Task item: Where the string "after" appears in a line of the data, show that line.

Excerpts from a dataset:
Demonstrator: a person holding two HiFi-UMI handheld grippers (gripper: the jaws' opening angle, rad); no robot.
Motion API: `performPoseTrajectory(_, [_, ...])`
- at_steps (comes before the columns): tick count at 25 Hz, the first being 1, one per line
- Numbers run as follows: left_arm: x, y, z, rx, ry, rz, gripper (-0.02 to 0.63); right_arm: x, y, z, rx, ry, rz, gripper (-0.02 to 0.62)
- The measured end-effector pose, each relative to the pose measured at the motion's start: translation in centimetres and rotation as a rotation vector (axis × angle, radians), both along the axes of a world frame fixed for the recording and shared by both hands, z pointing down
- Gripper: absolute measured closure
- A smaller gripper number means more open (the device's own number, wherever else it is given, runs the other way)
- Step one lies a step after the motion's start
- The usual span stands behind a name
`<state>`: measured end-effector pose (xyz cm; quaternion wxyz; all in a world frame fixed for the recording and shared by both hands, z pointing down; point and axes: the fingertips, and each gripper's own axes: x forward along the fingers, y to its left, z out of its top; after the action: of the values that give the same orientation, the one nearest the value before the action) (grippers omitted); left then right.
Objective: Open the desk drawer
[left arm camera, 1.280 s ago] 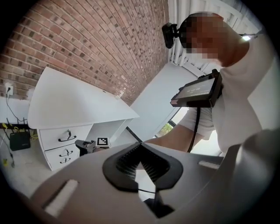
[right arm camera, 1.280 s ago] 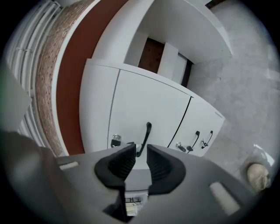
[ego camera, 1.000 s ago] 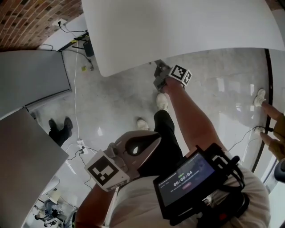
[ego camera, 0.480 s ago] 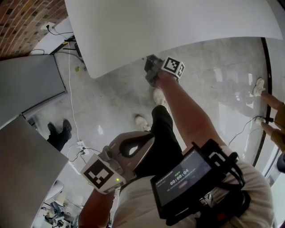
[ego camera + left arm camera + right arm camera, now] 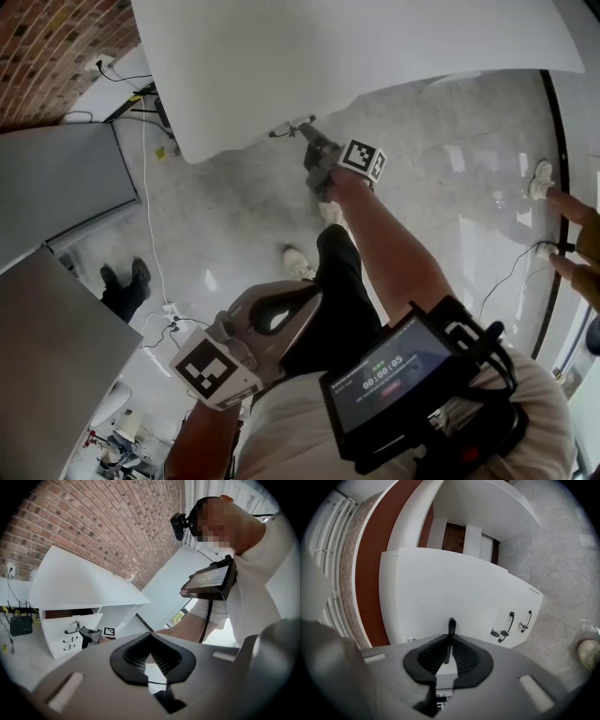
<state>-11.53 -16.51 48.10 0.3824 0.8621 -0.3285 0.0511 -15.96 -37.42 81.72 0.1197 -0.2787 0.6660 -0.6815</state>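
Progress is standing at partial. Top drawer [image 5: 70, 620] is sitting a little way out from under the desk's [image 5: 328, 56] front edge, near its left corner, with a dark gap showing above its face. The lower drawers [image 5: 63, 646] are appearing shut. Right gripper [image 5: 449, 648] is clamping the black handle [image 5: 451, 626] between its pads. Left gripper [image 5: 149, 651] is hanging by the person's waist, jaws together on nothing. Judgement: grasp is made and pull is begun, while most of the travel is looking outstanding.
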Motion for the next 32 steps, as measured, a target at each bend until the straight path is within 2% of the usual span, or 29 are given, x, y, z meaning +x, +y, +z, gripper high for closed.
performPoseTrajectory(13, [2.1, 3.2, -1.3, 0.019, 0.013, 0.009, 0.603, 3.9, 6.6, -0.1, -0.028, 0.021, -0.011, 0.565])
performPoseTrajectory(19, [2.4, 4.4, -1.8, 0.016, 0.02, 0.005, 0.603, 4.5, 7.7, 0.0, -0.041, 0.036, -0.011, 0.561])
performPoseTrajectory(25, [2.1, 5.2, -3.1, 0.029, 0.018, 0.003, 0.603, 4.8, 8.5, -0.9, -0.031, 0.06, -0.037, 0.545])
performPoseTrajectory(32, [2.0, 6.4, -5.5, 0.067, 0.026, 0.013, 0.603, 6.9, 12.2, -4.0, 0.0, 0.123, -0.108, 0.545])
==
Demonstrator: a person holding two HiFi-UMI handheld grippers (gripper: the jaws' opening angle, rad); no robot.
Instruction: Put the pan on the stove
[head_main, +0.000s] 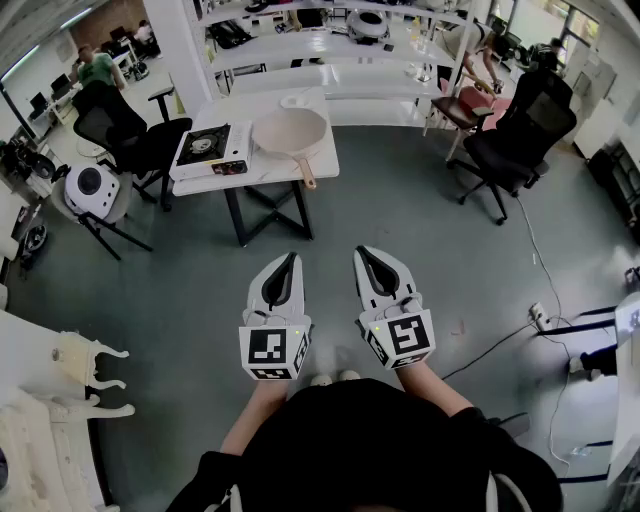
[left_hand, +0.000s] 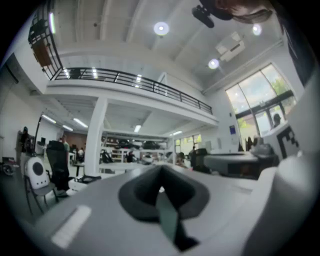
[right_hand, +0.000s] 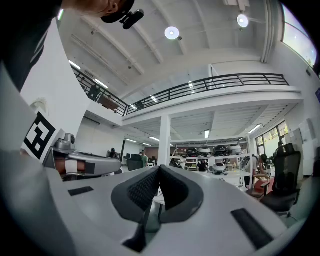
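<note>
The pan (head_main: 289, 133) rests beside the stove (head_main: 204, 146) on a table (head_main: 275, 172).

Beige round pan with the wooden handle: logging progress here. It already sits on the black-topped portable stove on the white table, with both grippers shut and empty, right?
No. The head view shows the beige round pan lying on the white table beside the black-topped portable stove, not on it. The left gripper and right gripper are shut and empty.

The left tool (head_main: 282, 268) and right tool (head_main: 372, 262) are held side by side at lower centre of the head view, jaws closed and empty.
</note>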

Exercise solution:
- Step one lies a step after the motion's start
`<state>`: measured end-effector pose (xyz cm; quaternion wxyz; all in a world frame fixed for the recording and shared by both hands, z pointing down; point and axes: the fingertips, and each gripper's own axes: x forward along the fingers, y to its left, z out of its top; after the action: of the values that give the same orientation, the one nearest the value before the action) (grippers omitted); left then right.

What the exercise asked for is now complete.